Un troisième défi vient de notre petit nombre. Il est difficile de s’établir et d’acquérir une renommée suffisante qui peut se traduire en ventes quand l’infrastructure culturelle est composée de maillons si fragiles. Par exemple, lorsque l’incomparable Gabrielle Roy est revenue au Canada, après ses deux ans en Europe où elle avait signé des articles pour les journaux en français et en anglais, elle a fait le choix d’écrire en français. Elle s’est rendue directement à Québec où elle a passé le restant de sa vie dans une société où sa langue était la langue de la majorité. Cette société, qui est toujours la matrice de la francophonie en Amérique, foisonnait d’art, de culture et de littérature. Gabrielle y a atteint une grande renommée.
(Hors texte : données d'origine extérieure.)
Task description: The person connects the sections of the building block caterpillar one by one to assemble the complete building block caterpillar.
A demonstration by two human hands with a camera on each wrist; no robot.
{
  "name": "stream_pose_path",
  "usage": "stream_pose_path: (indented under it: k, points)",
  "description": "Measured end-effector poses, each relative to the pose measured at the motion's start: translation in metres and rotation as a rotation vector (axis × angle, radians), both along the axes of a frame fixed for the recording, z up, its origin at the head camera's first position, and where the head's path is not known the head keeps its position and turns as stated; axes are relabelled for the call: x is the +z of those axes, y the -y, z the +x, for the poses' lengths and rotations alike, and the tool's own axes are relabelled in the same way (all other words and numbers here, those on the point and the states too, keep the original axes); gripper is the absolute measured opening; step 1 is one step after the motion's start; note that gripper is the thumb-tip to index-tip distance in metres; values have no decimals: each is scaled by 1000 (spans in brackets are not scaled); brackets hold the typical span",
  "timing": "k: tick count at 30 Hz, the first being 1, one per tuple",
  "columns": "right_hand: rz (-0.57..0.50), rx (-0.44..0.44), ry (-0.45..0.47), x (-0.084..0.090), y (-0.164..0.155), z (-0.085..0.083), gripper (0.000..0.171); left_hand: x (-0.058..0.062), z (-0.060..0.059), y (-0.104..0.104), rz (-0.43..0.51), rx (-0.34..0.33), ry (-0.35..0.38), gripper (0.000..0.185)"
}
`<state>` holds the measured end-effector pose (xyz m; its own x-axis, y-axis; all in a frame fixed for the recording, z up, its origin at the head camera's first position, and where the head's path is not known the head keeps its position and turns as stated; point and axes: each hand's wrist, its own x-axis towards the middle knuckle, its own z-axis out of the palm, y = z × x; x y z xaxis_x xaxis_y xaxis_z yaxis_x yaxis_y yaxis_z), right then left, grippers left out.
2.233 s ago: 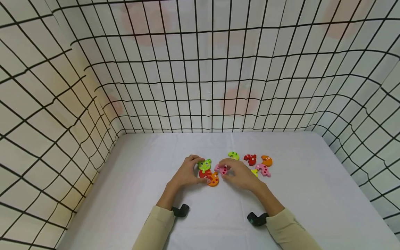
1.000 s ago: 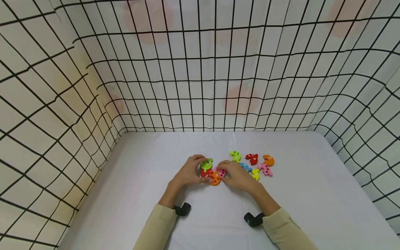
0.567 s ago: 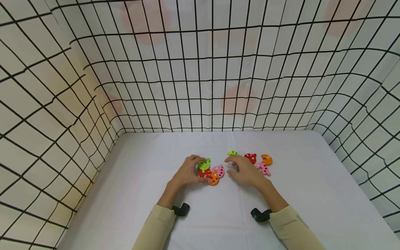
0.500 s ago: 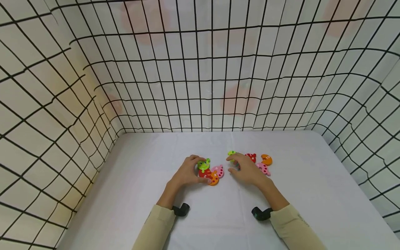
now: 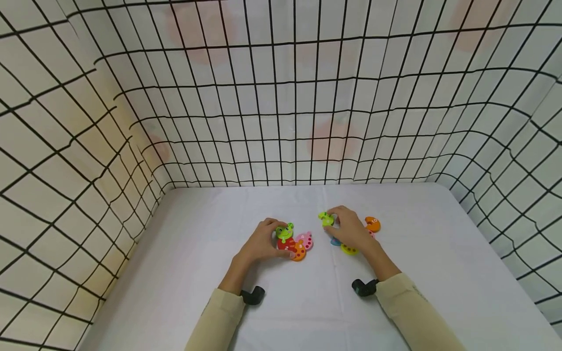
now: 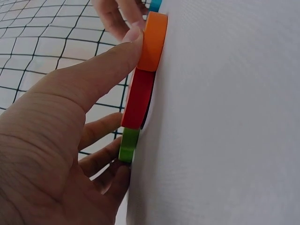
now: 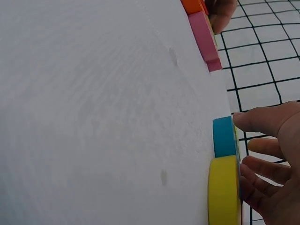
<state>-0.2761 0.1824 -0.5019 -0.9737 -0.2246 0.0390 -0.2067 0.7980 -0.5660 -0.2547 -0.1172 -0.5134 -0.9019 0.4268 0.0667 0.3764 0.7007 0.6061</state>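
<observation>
My left hand [image 5: 262, 242] holds a joined row of number puzzle pieces, with the thumb at the orange piece [image 5: 299, 252] and fingers at the green face piece [image 5: 285, 231]. The red piece [image 5: 286, 244] marked 2 sits between them, and a pink piece [image 5: 304, 240] with a 4 adjoins the orange one. Farther right, my right hand [image 5: 352, 231] has index finger and thumb around a green striped piece [image 5: 326, 219]. In the right wrist view, the thumb tip is close above a blue piece [image 7: 225, 137], beside a yellow piece [image 7: 224, 190].
An orange piece [image 5: 372, 224] lies just beyond the right hand, which hides other pieces beneath it. The white-covered table [image 5: 281, 312] meets a black grid barrier [image 5: 298, 136] over white cloth at its back and sides.
My right hand has let go of the pink 4 piece beside the orange one, then moved right and away to the green striped piece. My left hand stays on the joined row.
</observation>
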Motion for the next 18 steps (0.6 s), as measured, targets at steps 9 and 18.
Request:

Sa sœur Marie Anna, qui devint aussi une institutrice et une écrivaine, mais sans quitter les Plaines, est presque inconnue et ses livres ne sont disponibles que dans les bibliothèques.

La question qui doit se poser ici n’est pas celle de comparer le talent de Marie Anna à celui de Gabrielle, mais plutôt : est-ce que Gabrielle Roy aurait touché aux mêmes sommets littéraires si elle avait tenté sa chance à Saint-Boniface au lieu de la ville de Québec ?

Au fond, je crois que le défi d’être une écrivaine d’expression française des Prairies vient surtout de notre situation minoritaire et moins de notre sexe.

Mais voilà que maintenant, les distances physiques sont effacées par la possibilité d’une nouvelle sorte de rapprochement, tout aussi éphémère que réelle. Que nous vivions dans une ville ou un village isolé, nous avons une fenêtre sur le monde grâce à Internet. Aujourd’hui, à l’ère de la communication instantanée et de l’autopublication, je vois une sortie de notre isolement. Quoique notre initiative personnelle soit un élément du jeu, nous pouvons explorer la littérature de toute la francophonie. Et la francophonie peut nous trouver !

Cette revue en ligne, À ciel ouvert, est un fil de conduite. Notre langue, dans tous ses accents et toutes ses modalités, nous est bel et bien accessible; ce qui ne peut faire autrement que de nous enrichir et de nous encourager.


Madeleine Blais-Dahlem

Madeleine Blais-Dahlem

Originaire de Delmas, village francophone de la Saskatchewan, Madeleine détient une maîtrise en littérature française de l’Université de la Saskatchewan. Elle a enseigné pendant 27 ans, surtout en immersion française au niveau secondaire. Elle a commencé à écrire pour le théâtre en 1992. Depuis 2005, elle en fait sa profession. Quatre de ses pièces ont été produites par La Troupe du Jour : Foyer en 2005 (en coproduction avec L’UniThéâtre), Les vieux péteux en 2008, La maculée en 2011 et Cantate pour légumes en 2015.